WHAT YOU WILL DO: When you transcribe the listing that follows, keep every line exact and omit the pictures.
--- START ---
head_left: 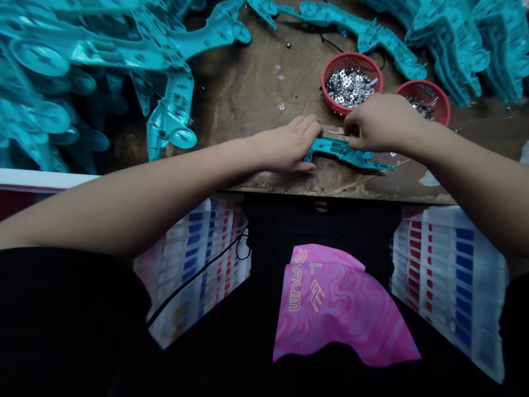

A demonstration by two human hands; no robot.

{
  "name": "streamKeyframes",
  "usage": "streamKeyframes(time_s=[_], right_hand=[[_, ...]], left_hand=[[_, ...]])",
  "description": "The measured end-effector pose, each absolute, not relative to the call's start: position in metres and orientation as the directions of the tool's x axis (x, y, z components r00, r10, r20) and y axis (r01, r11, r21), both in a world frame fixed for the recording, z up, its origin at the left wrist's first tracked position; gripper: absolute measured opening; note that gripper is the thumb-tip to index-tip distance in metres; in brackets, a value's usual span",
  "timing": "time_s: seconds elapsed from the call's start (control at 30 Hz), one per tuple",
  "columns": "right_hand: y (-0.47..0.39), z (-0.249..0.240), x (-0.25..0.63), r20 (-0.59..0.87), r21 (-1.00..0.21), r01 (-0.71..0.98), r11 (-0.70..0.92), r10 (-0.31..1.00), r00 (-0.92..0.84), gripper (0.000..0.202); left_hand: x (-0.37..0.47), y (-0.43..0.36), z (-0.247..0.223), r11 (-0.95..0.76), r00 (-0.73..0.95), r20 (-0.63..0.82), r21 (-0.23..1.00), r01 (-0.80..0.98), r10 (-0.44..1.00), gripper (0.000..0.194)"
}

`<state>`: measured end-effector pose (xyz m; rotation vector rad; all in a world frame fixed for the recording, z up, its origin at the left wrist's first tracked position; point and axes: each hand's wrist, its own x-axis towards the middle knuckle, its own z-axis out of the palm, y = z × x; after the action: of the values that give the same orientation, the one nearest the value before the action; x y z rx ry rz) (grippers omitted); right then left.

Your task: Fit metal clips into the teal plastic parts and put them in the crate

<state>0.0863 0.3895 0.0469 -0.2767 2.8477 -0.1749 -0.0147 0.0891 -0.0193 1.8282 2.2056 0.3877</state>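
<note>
A long, narrow teal plastic part lies near the front edge of a worn brown wooden desk, between a person's two bare hands. Its long axis runs left to right, roughly parallel with that edge, the tapered right end slanting slightly towards it. The left hand is the nearer to the part's left end: it grips there, fingers bent over the far side, thumb on the near side. The right hand sits above the right half, fingers curled in towards the thumb at the part's far side; whether it pinches anything cannot be told. Just beyond the right hand, towards the desk's far edge, stands a round red plastic basket of small silvery metal pieces; a second red basket, partly hidden, is to its right.
</note>
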Motion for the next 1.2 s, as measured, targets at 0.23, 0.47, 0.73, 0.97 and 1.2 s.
streamKeyframes(time_s=[0.23, 0.47, 0.73, 0.97, 1.2], right_hand=[[0.375, 0.042, 0.093, -0.380, -0.081, -0.157, 0.984, -0.176, -0.908, 0.028], [0.361, 0.058, 0.096, -0.421, -0.008, -0.162, 0.987, -0.150, -0.895, 0.027], [0.351, 0.047, 0.101, -0.430, 0.073, -0.194, 0.978, -0.144, -0.891, 0.026], [0.357, 0.027, 0.107, -0.385, -0.042, -0.128, 0.991, -0.134, -0.913, 0.026], [0.361, 0.030, 0.105, -0.377, -0.060, -0.104, 0.993, -0.119, -0.918, 0.031]], left_hand=[[-0.008, 0.089, -0.018, 0.196, -0.160, -0.141, 0.300, 0.934, 0.977, 0.098], [0.008, 0.099, -0.018, 0.230, -0.201, -0.149, 0.218, 0.948, 0.968, 0.082], [0.020, 0.107, -0.016, 0.274, -0.251, -0.156, 0.150, 0.950, 0.955, 0.080], [0.025, 0.105, -0.015, 0.284, -0.264, -0.164, 0.116, 0.952, 0.951, 0.081], [0.027, 0.105, -0.011, 0.293, -0.269, -0.191, 0.107, 0.950, 0.944, 0.093]])
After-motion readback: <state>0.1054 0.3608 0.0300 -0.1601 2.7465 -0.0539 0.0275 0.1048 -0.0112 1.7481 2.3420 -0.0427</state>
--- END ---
EXERCISE OUTPUT:
head_left: 

A demonstration by two human hands; no robot.

{
  "name": "streamKeyframes",
  "usage": "streamKeyframes(time_s=[_], right_hand=[[_, ...]], left_hand=[[_, ...]])",
  "description": "The measured end-effector pose, each absolute, not relative to the call's start: position in metres and orientation as the directions of the tool's x axis (x, y, z components r00, r10, r20) and y axis (r01, r11, r21), both in a world frame fixed for the recording, z up, its origin at the left wrist's first tracked position; gripper: absolute measured opening; note that gripper is the thumb-tip to index-tip distance in metres; in brackets, a value's usual span",
  "timing": "time_s: seconds elapsed from the call's start (control at 30 Hz), one per tuple",
  "columns": "right_hand: y (-0.47..0.39), z (-0.249..0.240), x (-0.25..0.63), r20 (-0.59..0.87), r21 (-1.00..0.21), r01 (-0.71..0.98), r11 (-0.70..0.92), r10 (-0.31..1.00), r00 (-0.92..0.84), gripper (0.000..0.202); left_hand: x (-0.37..0.47), y (-0.43..0.36), z (-0.247..0.223), r11 (-0.95..0.76), r00 (-0.73..0.95), r20 (-0.63..0.82), r21 (-0.23..1.00), r01 (-0.80..0.98), r10 (-0.44..1.00), gripper (0.000..0.194)"
}

`<state>`: measured end-effector pose (xyz m; rotation vector rad; all in a world frame fixed for the recording, z up, its origin at the left wrist's first tracked position; point and axes: each hand's wrist, its own x-axis towards the middle knuckle, its own z-axis out of the palm, y = z × x; after the action: of the values that give the same orientation, the one nearest the value before the action; x y z rx ry rz) (grippers omitted); right then left.

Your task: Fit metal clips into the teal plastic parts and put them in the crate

<state>0.0863 0.3895 0.0469 -0.2767 2.8477 -0.1749 -0.0147 0.0891 -0.0193 1.8282 2.2056 0.3877</state>
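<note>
A long, narrow teal plastic part lies near the front edge of a worn brown wooden desk, between a person's two bare hands. Its long axis runs left to right, roughly parallel with that edge, the tapered right end slanting slightly towards it. The left hand is the nearer to the part's left end: it grips there, fingers bent over the far side, thumb on the near side. The right hand sits above the right half, fingers curled in towards the thumb at the part's far side; whether it pinches anything cannot be told. Just beyond the right hand, towards the desk's far edge, stands a round red plastic basket of small silvery metal pieces; a second red basket, partly hidden, is to its right.
</note>
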Motion for the next 1.2 s, as measured, targets at 0.23, 0.47, 0.73, 0.97 and 1.2 s.
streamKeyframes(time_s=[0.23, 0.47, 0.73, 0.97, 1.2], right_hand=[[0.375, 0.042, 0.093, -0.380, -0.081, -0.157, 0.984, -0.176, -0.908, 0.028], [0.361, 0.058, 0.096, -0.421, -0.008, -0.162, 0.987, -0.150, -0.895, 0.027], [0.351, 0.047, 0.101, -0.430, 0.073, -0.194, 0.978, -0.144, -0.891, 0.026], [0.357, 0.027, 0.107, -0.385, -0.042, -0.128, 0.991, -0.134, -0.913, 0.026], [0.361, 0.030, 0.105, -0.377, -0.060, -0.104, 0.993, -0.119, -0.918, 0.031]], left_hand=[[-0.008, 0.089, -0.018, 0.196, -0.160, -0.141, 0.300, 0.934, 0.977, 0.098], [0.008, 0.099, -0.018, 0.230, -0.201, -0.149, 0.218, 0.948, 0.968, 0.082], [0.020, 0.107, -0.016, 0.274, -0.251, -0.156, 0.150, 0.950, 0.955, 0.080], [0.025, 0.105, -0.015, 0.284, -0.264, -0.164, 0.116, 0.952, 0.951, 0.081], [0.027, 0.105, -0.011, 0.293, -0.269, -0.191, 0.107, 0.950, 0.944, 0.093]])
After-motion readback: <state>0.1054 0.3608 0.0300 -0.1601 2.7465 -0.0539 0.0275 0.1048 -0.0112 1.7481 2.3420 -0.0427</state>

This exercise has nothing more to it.